Assignment >>
Everything in the data below is left aside except the lines from the one containing "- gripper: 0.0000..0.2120" through the one containing "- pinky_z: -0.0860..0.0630"; repeat those exactly.

Exercise data below:

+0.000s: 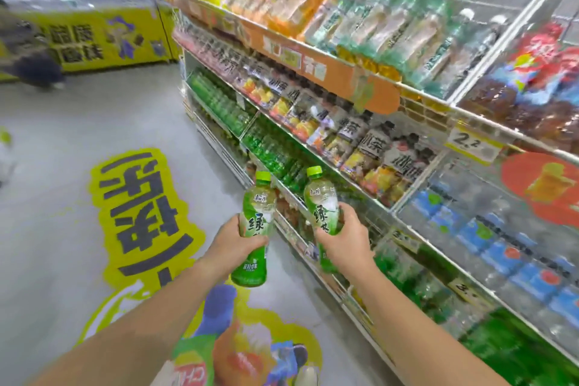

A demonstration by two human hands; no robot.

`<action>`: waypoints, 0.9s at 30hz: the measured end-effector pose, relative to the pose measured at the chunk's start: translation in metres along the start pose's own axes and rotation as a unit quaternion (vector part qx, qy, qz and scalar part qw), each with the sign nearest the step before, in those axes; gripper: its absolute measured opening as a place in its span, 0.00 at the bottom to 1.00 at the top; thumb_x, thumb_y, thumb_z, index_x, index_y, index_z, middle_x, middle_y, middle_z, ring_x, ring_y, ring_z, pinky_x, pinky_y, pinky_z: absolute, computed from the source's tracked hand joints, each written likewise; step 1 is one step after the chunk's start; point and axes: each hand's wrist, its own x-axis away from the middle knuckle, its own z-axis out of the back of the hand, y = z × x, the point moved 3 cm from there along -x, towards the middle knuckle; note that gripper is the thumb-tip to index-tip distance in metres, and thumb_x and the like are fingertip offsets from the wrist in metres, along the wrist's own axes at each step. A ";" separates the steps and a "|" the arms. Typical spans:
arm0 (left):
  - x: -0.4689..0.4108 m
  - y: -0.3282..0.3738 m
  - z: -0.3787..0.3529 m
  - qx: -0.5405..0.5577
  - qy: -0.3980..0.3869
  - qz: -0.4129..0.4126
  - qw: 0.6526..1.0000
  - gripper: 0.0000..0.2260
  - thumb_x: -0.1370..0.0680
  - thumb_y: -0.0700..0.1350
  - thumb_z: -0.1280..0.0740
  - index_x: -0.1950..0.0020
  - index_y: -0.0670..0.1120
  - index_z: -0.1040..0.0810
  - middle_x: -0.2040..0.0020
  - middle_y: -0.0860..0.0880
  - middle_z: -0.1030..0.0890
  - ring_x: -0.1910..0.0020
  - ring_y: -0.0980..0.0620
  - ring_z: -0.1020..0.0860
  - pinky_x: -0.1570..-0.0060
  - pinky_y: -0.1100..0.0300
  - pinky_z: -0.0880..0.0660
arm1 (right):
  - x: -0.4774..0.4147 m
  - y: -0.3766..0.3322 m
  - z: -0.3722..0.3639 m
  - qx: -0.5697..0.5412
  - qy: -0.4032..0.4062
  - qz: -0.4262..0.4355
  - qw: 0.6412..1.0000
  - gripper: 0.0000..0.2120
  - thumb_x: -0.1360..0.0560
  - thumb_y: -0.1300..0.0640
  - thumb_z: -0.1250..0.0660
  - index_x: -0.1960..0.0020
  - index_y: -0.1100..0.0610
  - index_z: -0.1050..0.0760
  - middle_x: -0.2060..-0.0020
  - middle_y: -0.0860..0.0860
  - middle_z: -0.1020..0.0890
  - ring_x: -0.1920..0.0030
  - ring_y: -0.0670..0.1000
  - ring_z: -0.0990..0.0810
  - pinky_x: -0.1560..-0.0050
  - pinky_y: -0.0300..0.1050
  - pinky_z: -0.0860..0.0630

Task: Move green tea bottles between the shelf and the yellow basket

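Nearest to us, our two bare forearms reach forward over the grey floor, which carries a yellow sticker with dark characters and a colourful printed decal at the bottom edge.

We hold two green tea bottles, one in each hand. Our left hand is wrapped around the middle of the left bottle, fingers curled over its label. That bottle stands nearly upright, long axis vertical with a slight lean to the right, lime cap on top, green base hanging below the hand. Our right hand is closed around the lower half of the right bottle. This one also points cap up, its long axis tilted a little to the left, so the two caps sit near each other but apart. Both bottles are in the air in front of the shelf, not resting on it.

Beyond them, the shelf runs away to the left in several tiers. The lower tier holds rows of green bottles, too many and too blurred to count. Above sit dark-labelled drinks, and higher still, white-capped bottles. A yellow price tag hangs on a rail at right.

Farthest off, a yellow display counter stands across the aisle.
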 end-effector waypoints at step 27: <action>-0.367 -0.016 0.006 -0.144 -0.149 0.101 0.973 0.17 0.39 0.42 0.22 0.53 0.46 0.20 0.60 0.45 0.15 0.61 0.46 0.17 0.55 0.49 0.19 | -0.269 0.069 -0.145 -0.047 -0.029 -0.171 0.984 0.25 0.30 0.56 0.25 0.37 0.47 0.31 0.51 0.45 0.19 0.55 0.45 0.19 0.56 0.43 0.22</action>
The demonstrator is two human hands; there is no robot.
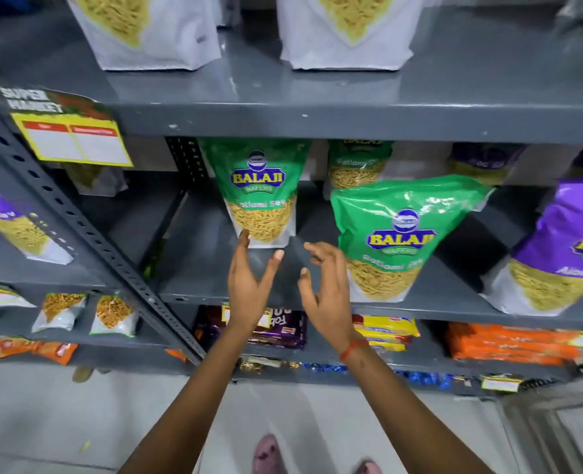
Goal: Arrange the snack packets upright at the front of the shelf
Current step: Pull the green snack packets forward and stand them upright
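Note:
A green Balaji sev packet [261,193] stands upright partway back on the grey middle shelf [214,297]. My left hand [250,285] reaches in under it, fingers spread, one fingertip touching its lower left corner. My right hand [324,289] hovers just to its right, fingers apart and holding nothing. A second green packet [396,234] stands upright at the shelf's front edge, right of my right hand. A third green packet [356,164] stands far back. A purple packet [567,244] leans at the front right.
The upper shelf carries two white sev pouches [146,29]. A slanted perforated upright post [88,227] with a yellow price card [74,142] borders the left. Purple packets sit on the left bay, and biscuit packs [509,343] fill the lower shelf. My feet show on the tiled floor.

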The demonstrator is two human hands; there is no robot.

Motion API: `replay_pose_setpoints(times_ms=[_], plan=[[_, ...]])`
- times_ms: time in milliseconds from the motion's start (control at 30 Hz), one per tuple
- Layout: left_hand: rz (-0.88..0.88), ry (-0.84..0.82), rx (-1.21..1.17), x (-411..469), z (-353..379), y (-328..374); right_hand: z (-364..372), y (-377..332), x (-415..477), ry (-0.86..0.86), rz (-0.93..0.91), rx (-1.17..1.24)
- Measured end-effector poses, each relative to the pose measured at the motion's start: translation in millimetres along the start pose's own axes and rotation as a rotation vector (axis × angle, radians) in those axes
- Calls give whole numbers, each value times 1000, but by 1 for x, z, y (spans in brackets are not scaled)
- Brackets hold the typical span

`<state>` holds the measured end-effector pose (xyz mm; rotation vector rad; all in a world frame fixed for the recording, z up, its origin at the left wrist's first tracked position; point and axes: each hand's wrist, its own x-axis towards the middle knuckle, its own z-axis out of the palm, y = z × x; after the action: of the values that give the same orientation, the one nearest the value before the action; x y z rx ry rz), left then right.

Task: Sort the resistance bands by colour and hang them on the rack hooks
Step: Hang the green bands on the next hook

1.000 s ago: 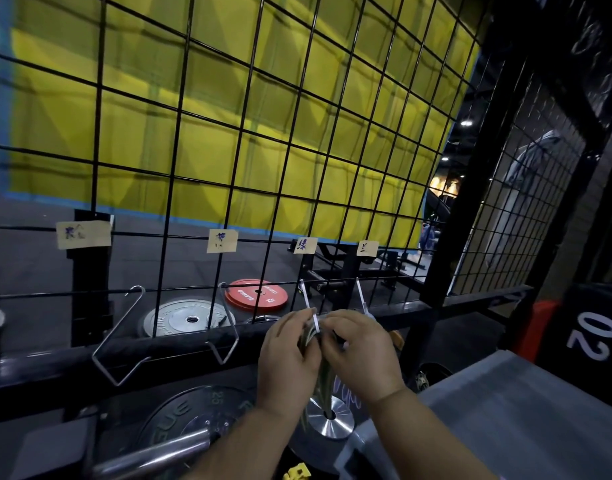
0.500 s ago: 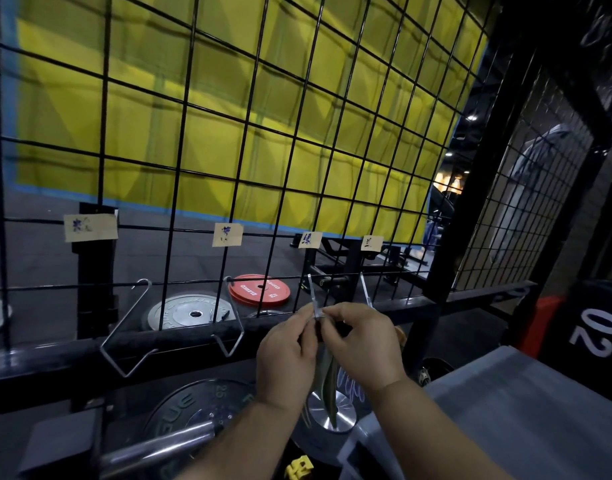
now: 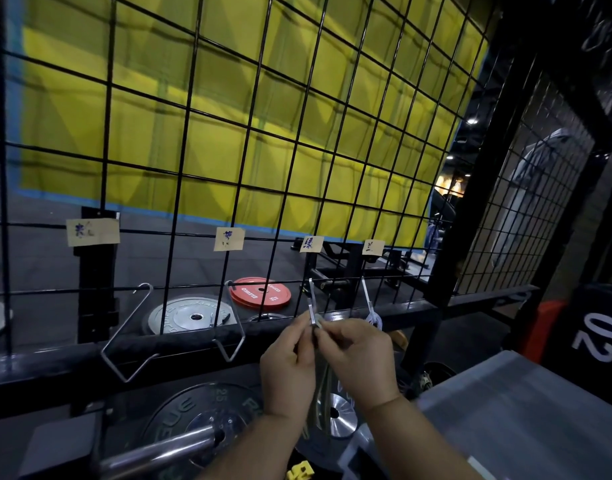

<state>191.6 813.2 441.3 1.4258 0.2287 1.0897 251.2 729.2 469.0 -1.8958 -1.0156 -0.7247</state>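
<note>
Logged along the lower edge of a black wire-grid rack (image 3: 193, 344), each under a tan handwritten paper label (image 3: 229, 238): left-end silver wire hook (image 3: 126, 323) and second silver wire hook (image 3: 238, 317), toward the left corner. At the third silver wire hook (image 3: 311, 299), an olive-green flat rubber resistance band (image 3: 320, 393), top end held against the hook's lower tip, remainder hanging straight down before the rack's bottom bar. Pinched at that top end by both hands, fingertips meeting: left hand (image 3: 287, 372) with thumb and forefinger closed on the band, right hand (image 3: 360, 362) with curled fingertips gripping it from the opposite side. On the fourth silver wire hook (image 3: 366, 296), nearest the right edge, a pale bluish-white looped band (image 3: 375, 320), blurred. Behind the grid, on the floor: a round red weight plate (image 3: 261, 292) beside a round grey weight plate (image 3: 190, 315).
</note>
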Motion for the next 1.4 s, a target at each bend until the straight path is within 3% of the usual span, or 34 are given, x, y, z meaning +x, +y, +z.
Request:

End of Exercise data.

Solution for this exercise >>
  - gripper: 0.0000..0.2120
  - thumb_x: -0.1360..0.0560
  - thumb_y: -0.1300..0.0640
  - thumb_z: -0.1250..0.0660
  - index_x: -0.1960..0.0020
  - index_y: -0.1100..0.0610
  - index_z: -0.1050..0.0760
  - middle_x: -0.2060..-0.0020
  - middle_y: -0.0860..0.0860
  - middle_z: -0.1020..0.0890
  - ring_x: -0.1920..0.0030
  - ring_y: -0.0670..0.1000
  - ring_z: -0.0990..0.0810
  - pinky_x: -0.1560..-0.0050
  - pinky_y: -0.0300..0.1050
  - pinky_z: -0.0860..0.0630

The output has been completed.